After several months of warnings and awareness efforts, TransLink and its operating company, Coast Mountain Bus Co., will start towing vehicles that are illegally parked at the South Surrey Park-and-Ride lot.
But some regular users of the park-and-ride say the measure does not address the principal problem – not enough capacity to fill the need for the facility in peak ridership periods.
According to a TransLink news release Friday evening, a tow truck parked at the lot during the morning rush hour throughout this week was to serve as a final warning.
And as of June 25, towing will begin.
“With cars double-parked on the roadway, our buses are having difficulty at times getting through safely,” said Tom Fink, Coast Mountain director of transit service design.
“What’s more, customers who had parked their vehicles legally are returning to find they’re boxed-in. It’s a minority who are creating the problem, and unfortunately, the messages we have communicated so far are not getting through.”
Monday afternoon at the park-and-ride, reaction was mixed about the towing policy. Rick Cauley, who regularly drops and picks up his daughter there, said he does not think towing cars will solve the real problem.
“There should be more parking so people don’t have to park illegally,” he said. “If everyone wants to go green, they should make it easier.”
Regular park-and-ride user Ian Goodman said another problem is that use of the lot fluctuates with the seasons.
“They need more parking,” he said. “It’s not too bad in the summer, but when it’s September, it’s crazy.”
A young mother, who asked not to be identified, said she had little sympathy for those who break the rules.
“I hate people who double-park,” she said. “They’re so annoying.”
Online comments on Facebook and Twitter were not positive.
“What hypocrisy!” wrote James Tanner. “…when people actually do start to carpool and take transit these same political parasites offer no place for us to park our cars.”

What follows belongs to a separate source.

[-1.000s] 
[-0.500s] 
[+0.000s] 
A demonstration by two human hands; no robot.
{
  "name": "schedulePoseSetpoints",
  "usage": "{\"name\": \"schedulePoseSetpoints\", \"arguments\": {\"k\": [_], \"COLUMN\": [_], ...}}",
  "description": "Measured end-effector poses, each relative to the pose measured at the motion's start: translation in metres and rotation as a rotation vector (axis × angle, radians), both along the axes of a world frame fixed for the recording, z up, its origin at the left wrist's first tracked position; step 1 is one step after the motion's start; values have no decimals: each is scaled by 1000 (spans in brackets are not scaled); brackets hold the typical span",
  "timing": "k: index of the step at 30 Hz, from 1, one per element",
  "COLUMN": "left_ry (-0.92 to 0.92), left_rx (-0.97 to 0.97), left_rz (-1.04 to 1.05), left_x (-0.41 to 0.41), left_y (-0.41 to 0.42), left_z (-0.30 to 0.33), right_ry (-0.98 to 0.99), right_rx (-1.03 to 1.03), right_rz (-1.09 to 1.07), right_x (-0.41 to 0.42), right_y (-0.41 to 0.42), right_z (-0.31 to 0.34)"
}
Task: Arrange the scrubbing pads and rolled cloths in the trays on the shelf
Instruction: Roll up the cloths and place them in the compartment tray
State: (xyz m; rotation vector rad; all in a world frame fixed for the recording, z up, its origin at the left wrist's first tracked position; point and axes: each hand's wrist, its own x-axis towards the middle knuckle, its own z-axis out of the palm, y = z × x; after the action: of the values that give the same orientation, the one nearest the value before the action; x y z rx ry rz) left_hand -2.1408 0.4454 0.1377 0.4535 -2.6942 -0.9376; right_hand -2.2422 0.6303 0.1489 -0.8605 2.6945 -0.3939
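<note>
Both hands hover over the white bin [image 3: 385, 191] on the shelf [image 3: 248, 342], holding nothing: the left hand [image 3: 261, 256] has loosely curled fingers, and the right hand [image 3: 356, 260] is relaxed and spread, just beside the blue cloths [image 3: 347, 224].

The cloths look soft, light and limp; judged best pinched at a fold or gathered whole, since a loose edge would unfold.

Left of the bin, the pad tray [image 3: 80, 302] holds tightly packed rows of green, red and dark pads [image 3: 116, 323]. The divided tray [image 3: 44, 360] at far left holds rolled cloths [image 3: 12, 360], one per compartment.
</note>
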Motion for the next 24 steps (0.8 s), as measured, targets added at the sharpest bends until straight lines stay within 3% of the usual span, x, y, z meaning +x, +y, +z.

Natalie Saunders called it “a clear demonstration that there is not much planning being done by the corporations and governments.”
“So people finally give in to the pressure, and then can’t park because the park and ride locations are full and won’t be expanded,” wrote Michelle Stoetzel, adding, “South Surrey is a major pivot point for those who live there, and TransLink again demonstrates their shortsightedness in planning for the future.”
“Translink is just flat out broken,” wrote Garret Ralston.
Paul Wittal called the situation a “mess,” but said it shows TransLink is “providing viable transit” and should spend more on park-and-ride lots.
“Give them the funding to expand,” agreed Daniel Carreira.
Surrey Mayor Dianne Watts weighed in on Twitter to point out the city lacks power over the park-and -ride lots.
“We give them $164 million per year & no input into how it is spent,” Watts posted.
“Would love for it to go to expansion of transit!”
Since October 2011, TransLink and CMBC have been placing leaflets on windshields, asking customers not to park illegally.
TransLink also painted yellow curbs, put up warning signs and placed notices in the shelters.
Those efforts reduced the number of illegally parked vehicles from a high of about 90 per day to between 30 and 40.
That is still too many, Fink says, which is why the tow trucks are being called in.
“This is not a decision we wanted to make, but for the sake of our customers’ safety and operational efficiency, we’re left with no choice.
“We are actively pursuing ways of accommodating more people, but at this time we are not able to expand the lot any further.”
Riders are being encouraged to consider alternatives, such as taking the #321 White Rock Centre/Surrey Central and #394 White Rock Centre/King George Stn. to the Park and Ride or parking elsewhere on or near King George Boulevard or 152 Street (where legal to do so).
While the designated carpool spaces are already taken, carpooling is still another option and shared rides can be arranged online at www.ride-share.com.